_Assignment:_
Say how many lines in the records contain "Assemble". The reply must consist of the number alone.

Records from a data source:
——————————
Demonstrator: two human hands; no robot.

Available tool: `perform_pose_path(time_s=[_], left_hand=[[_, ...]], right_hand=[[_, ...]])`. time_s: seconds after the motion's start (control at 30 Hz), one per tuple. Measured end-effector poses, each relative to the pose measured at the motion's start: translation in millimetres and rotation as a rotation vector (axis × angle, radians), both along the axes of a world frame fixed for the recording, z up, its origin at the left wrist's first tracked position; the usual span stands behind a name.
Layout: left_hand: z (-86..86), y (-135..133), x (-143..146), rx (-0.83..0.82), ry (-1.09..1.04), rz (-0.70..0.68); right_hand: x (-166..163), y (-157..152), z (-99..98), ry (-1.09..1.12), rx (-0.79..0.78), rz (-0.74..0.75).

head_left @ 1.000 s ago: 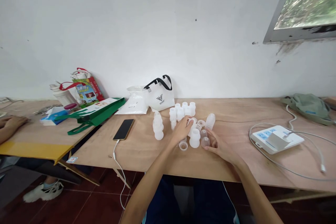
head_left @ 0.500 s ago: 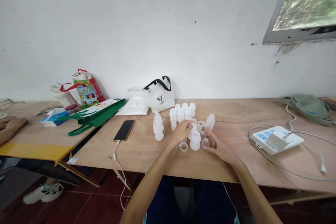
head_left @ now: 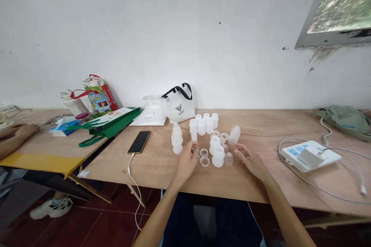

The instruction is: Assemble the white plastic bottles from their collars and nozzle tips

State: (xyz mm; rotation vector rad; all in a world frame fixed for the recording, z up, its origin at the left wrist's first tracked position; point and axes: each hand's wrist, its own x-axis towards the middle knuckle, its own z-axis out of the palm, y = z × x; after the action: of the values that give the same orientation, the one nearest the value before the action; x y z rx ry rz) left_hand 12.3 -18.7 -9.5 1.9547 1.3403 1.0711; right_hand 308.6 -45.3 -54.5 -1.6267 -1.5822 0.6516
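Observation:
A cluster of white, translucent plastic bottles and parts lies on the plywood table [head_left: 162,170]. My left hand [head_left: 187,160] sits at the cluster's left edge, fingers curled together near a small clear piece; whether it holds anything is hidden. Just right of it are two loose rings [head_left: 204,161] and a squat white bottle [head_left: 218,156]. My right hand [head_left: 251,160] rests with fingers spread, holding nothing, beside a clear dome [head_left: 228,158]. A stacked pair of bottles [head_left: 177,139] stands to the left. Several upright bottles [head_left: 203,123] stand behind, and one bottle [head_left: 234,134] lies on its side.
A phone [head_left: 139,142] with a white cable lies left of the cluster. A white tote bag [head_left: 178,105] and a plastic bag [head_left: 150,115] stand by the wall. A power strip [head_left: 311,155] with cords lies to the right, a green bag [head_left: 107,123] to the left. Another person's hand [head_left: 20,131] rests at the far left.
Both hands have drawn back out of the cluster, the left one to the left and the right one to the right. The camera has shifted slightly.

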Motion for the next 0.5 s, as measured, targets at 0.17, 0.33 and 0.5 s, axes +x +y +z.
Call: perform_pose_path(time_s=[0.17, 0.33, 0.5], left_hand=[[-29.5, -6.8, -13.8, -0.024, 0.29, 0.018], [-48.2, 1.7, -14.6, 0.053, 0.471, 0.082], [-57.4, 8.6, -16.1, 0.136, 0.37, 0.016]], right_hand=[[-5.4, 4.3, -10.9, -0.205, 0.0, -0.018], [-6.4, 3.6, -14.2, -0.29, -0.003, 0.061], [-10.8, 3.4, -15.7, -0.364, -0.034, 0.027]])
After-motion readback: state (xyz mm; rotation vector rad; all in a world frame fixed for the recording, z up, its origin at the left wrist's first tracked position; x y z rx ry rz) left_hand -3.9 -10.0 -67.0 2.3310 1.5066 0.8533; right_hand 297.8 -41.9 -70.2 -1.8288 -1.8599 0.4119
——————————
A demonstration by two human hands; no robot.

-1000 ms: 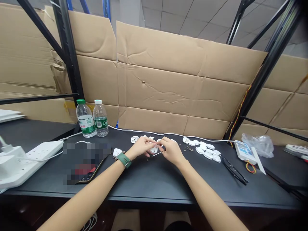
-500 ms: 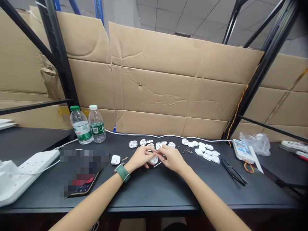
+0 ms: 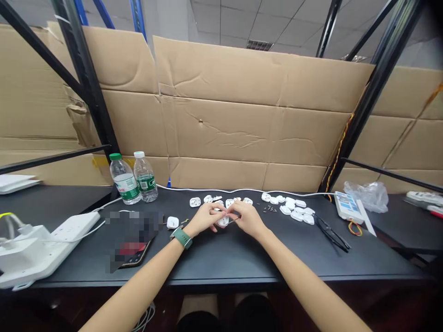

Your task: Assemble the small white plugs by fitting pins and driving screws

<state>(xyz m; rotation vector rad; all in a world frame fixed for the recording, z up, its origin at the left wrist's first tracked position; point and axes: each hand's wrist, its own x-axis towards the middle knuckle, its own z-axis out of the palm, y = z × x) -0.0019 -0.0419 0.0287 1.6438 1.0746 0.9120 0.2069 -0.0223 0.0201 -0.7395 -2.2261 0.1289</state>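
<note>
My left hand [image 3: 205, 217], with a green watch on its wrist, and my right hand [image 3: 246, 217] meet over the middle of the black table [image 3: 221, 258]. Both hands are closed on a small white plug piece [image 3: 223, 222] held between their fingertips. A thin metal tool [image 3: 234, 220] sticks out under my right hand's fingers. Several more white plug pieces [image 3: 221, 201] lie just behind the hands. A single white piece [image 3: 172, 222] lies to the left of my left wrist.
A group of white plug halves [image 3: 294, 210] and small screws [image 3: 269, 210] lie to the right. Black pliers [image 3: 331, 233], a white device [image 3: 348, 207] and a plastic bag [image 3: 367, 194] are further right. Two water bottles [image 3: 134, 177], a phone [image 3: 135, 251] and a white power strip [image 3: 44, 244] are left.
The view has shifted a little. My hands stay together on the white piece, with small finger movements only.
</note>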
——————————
_Response to this task:_
2